“Come si cambia, per non morire”, cantava qualcuno in Italia. E il ritornello in questione sarebbe perfetto per Donald Trump, che nella prima intervista da Commander in Chief messa in onda domenica da CBS News sembra aver dismesso i panni del bullo indossati in campagna elettorale trasformandosi improvvisamente in un “normale” presidente eletto.
“Ho capito che questa per me sarà una vita completamente diversa”, confessa a Lesley Stahl, blanda intervistatrice di 60 Minutes, quasi fosse pentito delle irripetibili magagne combinate nell’ultimo anno. Il tono è insolitamente pacato per gli standard sfoggiati dal magnate, e anche nella sostanza, a dir la verità, il tycoon ha rettificato alcuni (non tutti) punti del proprio programma, smussandone gli aspetti maggiormente controversi.
Qualche esempio? Pur mantenendo come priorità la costruzione del muro sulla frontiera col Messico (prevedendo anche parti non in muratura), The Donald ha parlato di deportazione solo con riguardo agli immigrati che hanno commesso dei crimini (affermando che sarebbero tra due e tre milioni, mentre prima il piano era rivolto a tutti gli undici milioni di illegali), mentre su temi come aborto o future nomine della Corte Suprema si è dimostrato rigido, attestandosi su posizioni fortemente conservatrici ma dicendosi favorevole al riconoscimento dei diritti delle coppie omosessuali.
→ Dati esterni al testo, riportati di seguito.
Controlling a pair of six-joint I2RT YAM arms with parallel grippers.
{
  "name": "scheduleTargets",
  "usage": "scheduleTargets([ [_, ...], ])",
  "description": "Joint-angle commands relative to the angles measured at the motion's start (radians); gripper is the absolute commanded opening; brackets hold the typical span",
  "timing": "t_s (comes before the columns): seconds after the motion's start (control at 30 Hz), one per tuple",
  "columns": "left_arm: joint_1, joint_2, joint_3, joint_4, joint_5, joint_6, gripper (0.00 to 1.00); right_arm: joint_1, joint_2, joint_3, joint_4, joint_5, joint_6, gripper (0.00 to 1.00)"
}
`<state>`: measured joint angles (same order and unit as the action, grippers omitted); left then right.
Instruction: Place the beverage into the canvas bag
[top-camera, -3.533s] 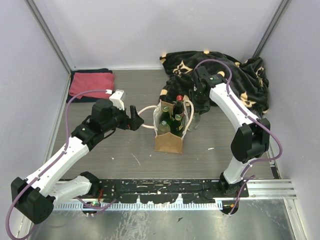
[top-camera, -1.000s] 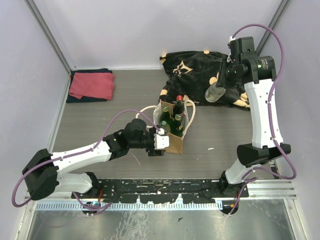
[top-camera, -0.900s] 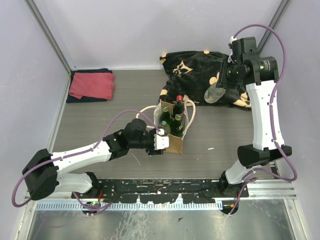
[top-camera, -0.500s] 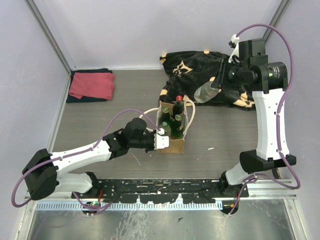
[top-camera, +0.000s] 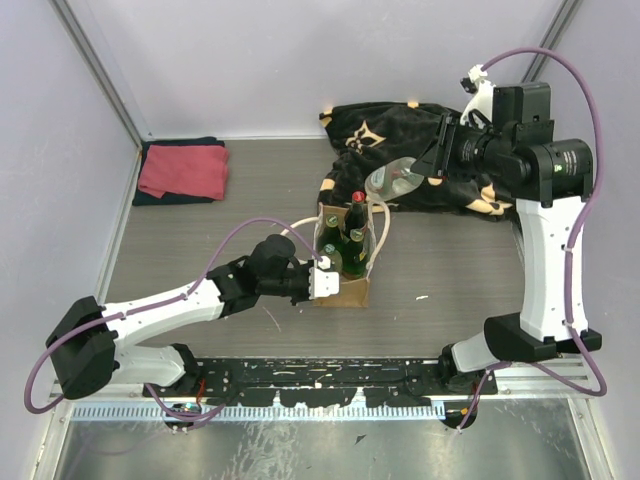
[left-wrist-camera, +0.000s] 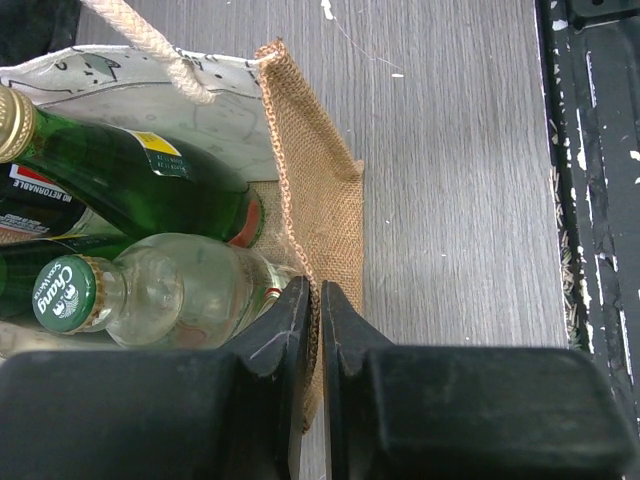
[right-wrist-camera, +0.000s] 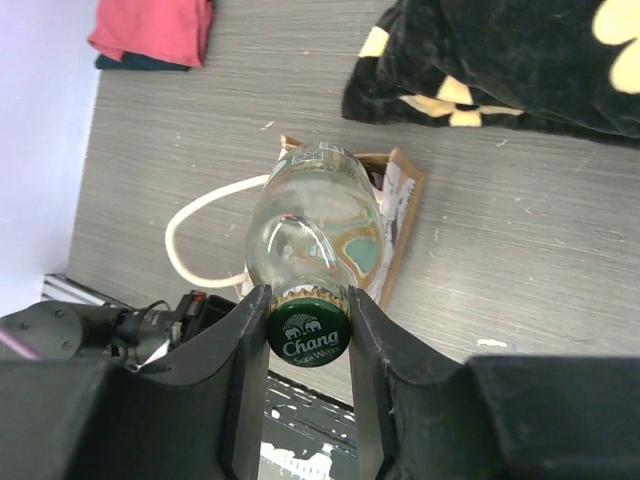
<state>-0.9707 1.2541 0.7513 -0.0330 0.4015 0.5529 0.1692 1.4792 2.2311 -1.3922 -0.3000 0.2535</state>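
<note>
Firmly, the right gripper clenches the neck of the clear glass beverage bottle; its green cap reads "Chang". The body points away from the jaws, in the air at 1 o'clock from the tan-brown canvas bag. The left gripper pinches the bag's wall at 8 o'clock. Inside the bag, a second green cap also reads "Chang".

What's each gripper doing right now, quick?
Left gripper: closed, pinching the canvas bag by its wall.
Right gripper: closed on the neck of the clear bottle.
</note>
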Motion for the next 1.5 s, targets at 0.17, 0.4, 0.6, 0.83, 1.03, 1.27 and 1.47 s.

Quando poi ha dovuto esprimersi sugli ex nemici Obama e Clinton, il magnate si è profuso in complimenti impensabili appena una settimana fa: il presidente uscente, che prima era “il fondatore dell’ISIS”, è ora “persona di grande intelligenza”; la sua riforma sanitaria non è più tutta da buttare, ma ha delle parti che possono essere mantenute; le minacce fatte a Hillary durante il secondo dibattito presidenziale (nel quale aveva promesso di nominare uno special prosecutor per incriminarla) sono di fatto ammorbidite: “Lei e Bill sono brave persone”. Alla domanda ma li farà processare? “Ho tante altre urgenze che si devono affrontare…”. Che in fondo siano rimasti amici? Potrebbe farlo pensare una ulteriore rivelazione di Trump alla giornalista della CBS, quando dopo aver risposto sulla telefonata ricevuta da Hillary la notte della vittoria elettorale, ha aggiunto: “Anche Bill mi ha chiamato, il giorno dopo, per congratularsi con me…”.
Certo, i 60 minuti di intervista, nella quale sono intervenuti anche tutti i figli (tranne il piccolo Barron) e la moglie Melania, sono stati superficiali e l’intervistatrice ha accuratamente evitato di soffermarsi su alcune questioni fondamentali che avrebbero potuto mettere in serio imbarazzo Trump. Non un accenno alle strampalate teorie del tycoon sul cambiamento climatico (considerato un’invenzione dei cinesi) né una parola sulle dichiarazioni con cui tempo fa sembrava pronto a smantellare il Primo Emendamento della Costituzione, in uno dei rigurgiti illiberali della propria campagna.
Chiamato in causa su recenti episodi di xenofobia perpetrati da alcuni suoi supporter, Trump ha condannato i responsabili (rivolgendosi alla telecamera ha rimproverato: “Don’t do it!”), invitando alla calma ma non pentendosi della propria strategia comunicativa, che in molti casi sembrava incitare alla violenza: “Certe volte c’è bisogno di una certa retorica per motivare le persone” ha dichiarato. “Non abbiate paura”, ha infine detto ai manifestanti che continuano a sfilare in molte grandi città americane, “datemi tempo”.
Insomma, nei primi giorni dopo la vittoria il tycoon pare aver preso sul serio il gravoso peso della presidenza.
Sarà davvero un’altra persona nei prossimi quattro anni? Se lo chiedono in molti, e pensando all’estrema mutevolezza trumpiana nessuno può ancora rispondere con certezza.
Non basta un’intervista per fare un presidente.